La sceneggiatura di Iddu prende spunto da questi fatti, trasformando lo scambio epistolare tra il boss e il suo antico mentore in un duello psicologico di rara intensità. Il carteggio svela un mondo in cui la tragedia e l’assurdo si mescolano, dove il passato torna a bussare attraverso flashback che esplorano la formazione emotiva e familiare di Matteo. Il racconto, man mano che procede, si incupisce, ma mantiene sempre un filo ironico, una sorta di risata amara, capace di far luce su una realtà grottesca e claustrofobica, dove gli orrori si ripetono come in un ciclo inesorabile.

Iddu danza tra la tragedia e la farsa, bilanciando il dramma con momenti di pungente umorismo. Da una parte, Catello, figura teatrale, ilare, eppure pericolosamente spregiudicato; dall’altra, Matteo, narcisista gelido, camaleontico, che vive del mito della propria inafferrabilità. I due protagonisti si scontrano, si osservano a distanza, legati da queste lettere che fungono da filo invisibile tra i loro mondi lontanissimi.

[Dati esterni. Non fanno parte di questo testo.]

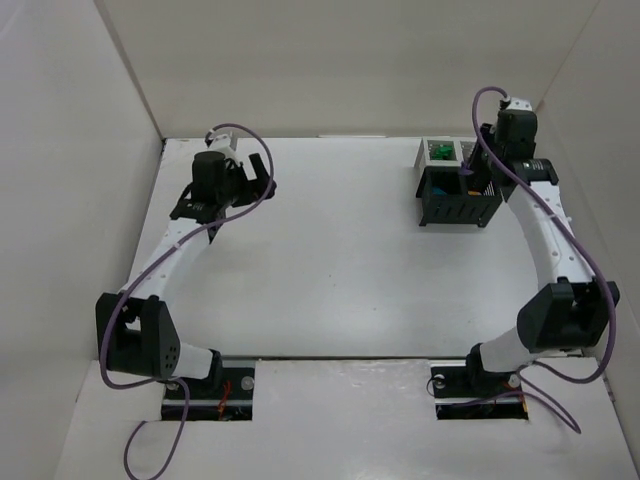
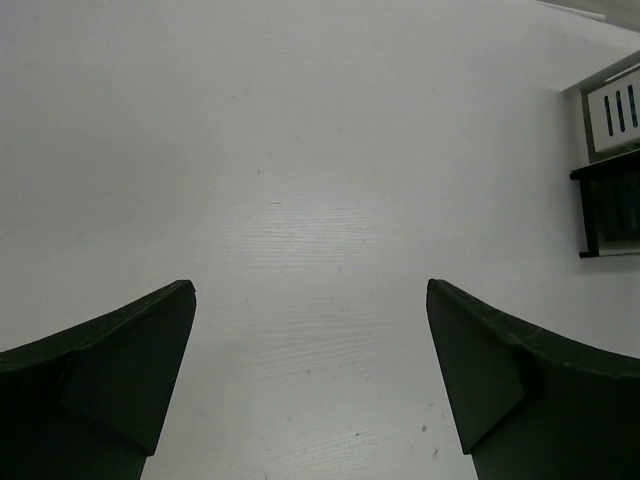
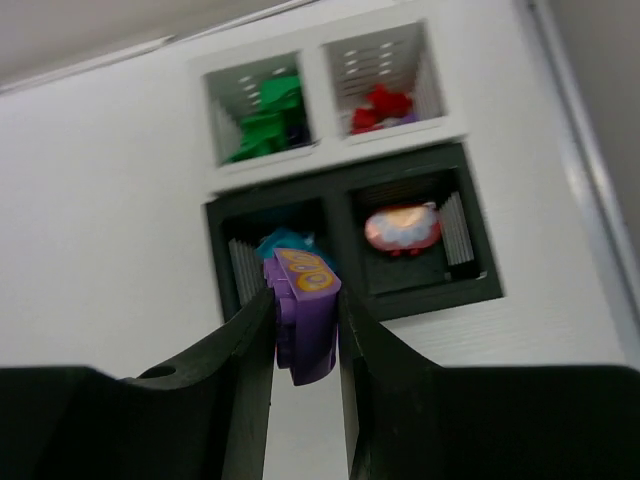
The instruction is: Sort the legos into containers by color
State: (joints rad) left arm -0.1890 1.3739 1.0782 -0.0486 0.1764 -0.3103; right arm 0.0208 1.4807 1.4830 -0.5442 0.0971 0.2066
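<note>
Left pincer (image 2: 308, 288): fingers spread wide, nothing between them, just bare table (image 1: 330, 280) underneath. It's parked far-left, well apart from the bins (image 1: 455, 215). I can't spot a single loose brick on the table in any view.

The bins sit far-right, in a joined cluster with two white at the back and two black in front. Contents from the right wrist view:
- back-left white: green bricks (image 3: 265, 120)
- back-right white: red bricks (image 3: 385, 105)
- front-left black: teal piece (image 3: 285, 242)
- front-right black: orange-red piece (image 3: 403, 228)

Right pincer (image 3: 306, 300): clamped on a purple brick (image 3: 303, 330) with a yellow printed face, squeezed on its two opposite side walls. The brick hangs above the cluster and lines up over the front-left black bin. I can't tell height above the rim.

Handling, my read: the brick is near weightless, rigid and slick hard plastic, and won't crush. The risk is it pivoting or squirting out of the pads if held off-centre. The flat side walls are the right place to grip, mid-height, not the studs or the printed face. Release low inside the bin, since it will bounce. No all-purple bin is visible, so which bin it's meant for is unclear.
</note>
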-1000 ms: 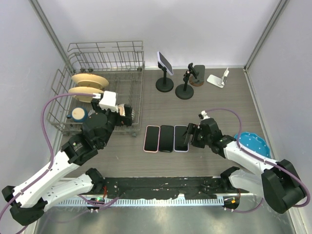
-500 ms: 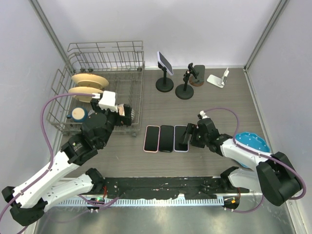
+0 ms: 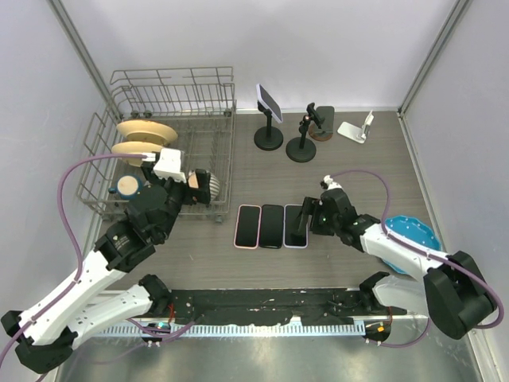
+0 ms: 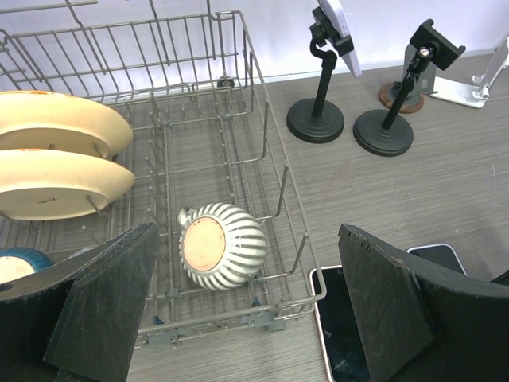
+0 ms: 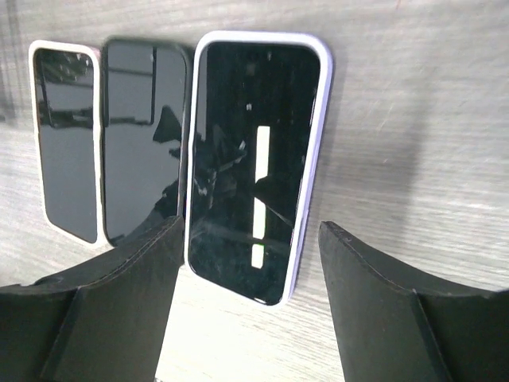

L’opera non si limita a dissacrare il mito del mafioso, ma scava nella differenza abissale che separa Messina Denaro dai suoi predecessori, incluso suo padre. Il film gioca con i codici del genere crime, per trasgredirli e rinnovarli, introducendo elementi grotteschi, assurdi, quasi ridicoli. Il dramma si colora di paradosso, e ciò che dovrebbe restare oscuro viene illuminato da un’ironia tagliente, che ridicolizza i miti del potere criminale. E proprio in questo contrasto, tra le ombre e la luce accecante che si alternano sulla scena, risiede la genialità visiva e narrativa del film. Il cinema, in fondo, è anche questo: un’arte capace di estremizzare per liberare. Dissacrare le icone del male, smontare la solennità che grava su figure che hanno fatto della violenza il loro impero. Ridere dell’ineluttabile, ridicolizzare il sacro.